But he claimed he was not seeking a total renegotiation of the deal. “We are agreeing a timetable with unions for talks and we see a commitment on their part to have those discussions,” he said in an interview with Nursing Times’ sister title Health Service Journal.

“We have always wanted a rounded conversation about the contract,” he said. “Unsocial hours are a priority area for us, but that’s not the only conversation we want to have.

“This is about taking a pay system that is 12-15 years old and updating it and reforming it. I don’t think that is an unreasonable conversation for us or the unions to want to have,” he added.

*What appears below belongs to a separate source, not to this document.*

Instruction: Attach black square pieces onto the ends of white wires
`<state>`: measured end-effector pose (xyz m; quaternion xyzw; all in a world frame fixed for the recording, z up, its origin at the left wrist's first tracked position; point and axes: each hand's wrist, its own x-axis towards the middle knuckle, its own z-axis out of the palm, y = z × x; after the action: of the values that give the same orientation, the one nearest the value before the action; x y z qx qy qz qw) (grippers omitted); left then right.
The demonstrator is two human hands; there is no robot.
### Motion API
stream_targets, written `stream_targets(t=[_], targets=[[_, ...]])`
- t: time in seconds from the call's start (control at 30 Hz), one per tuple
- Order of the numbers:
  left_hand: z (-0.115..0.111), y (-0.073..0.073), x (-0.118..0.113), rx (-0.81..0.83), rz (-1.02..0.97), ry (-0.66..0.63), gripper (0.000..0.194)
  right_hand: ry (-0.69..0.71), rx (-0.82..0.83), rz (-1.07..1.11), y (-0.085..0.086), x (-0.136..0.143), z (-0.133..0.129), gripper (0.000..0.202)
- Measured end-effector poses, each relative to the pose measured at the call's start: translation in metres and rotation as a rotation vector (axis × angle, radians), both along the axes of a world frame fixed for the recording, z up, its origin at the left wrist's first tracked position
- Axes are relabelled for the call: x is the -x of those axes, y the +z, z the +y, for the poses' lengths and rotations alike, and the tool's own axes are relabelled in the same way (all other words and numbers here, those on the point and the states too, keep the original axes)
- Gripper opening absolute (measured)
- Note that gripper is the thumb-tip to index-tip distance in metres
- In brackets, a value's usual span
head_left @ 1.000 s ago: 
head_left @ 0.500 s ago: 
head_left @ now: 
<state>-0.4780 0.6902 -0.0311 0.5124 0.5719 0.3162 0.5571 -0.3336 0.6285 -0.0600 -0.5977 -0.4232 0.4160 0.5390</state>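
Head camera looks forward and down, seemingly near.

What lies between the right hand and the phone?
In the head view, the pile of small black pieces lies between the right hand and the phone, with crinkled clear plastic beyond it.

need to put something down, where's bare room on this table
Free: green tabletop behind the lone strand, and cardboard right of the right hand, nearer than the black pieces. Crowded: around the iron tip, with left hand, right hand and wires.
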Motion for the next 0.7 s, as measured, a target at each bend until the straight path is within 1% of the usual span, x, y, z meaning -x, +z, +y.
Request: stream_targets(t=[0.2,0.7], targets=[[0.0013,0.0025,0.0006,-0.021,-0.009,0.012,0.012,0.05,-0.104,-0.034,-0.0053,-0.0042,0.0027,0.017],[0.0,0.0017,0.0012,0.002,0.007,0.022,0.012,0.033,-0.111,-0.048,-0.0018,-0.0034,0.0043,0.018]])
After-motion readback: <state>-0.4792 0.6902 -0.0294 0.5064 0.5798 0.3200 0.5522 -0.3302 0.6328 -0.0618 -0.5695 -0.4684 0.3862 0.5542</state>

Mr Mortimer rejected the suggestion employers had failed to properly implement past deals, arguing it was often due to a failure to achieve agreement locally between trusts and trade unions.

On pay increments for Agenda for Change staff, one of the main targets of the government’s dispute with unions, Mr Mortimer hinted that he was confident there was room for discussion on the issue.

“The idea that we aren’t able to have a mature conversation about how increments can be changed or made part of the pay deal isn’t consistent with what’s happened over the years,” he said.

Mr Mortimer also used the interview to highlight concerns over what he called “the perception of fairness” in widening differences between doctors and the more than one million NHS staff covered by Agenda for Change.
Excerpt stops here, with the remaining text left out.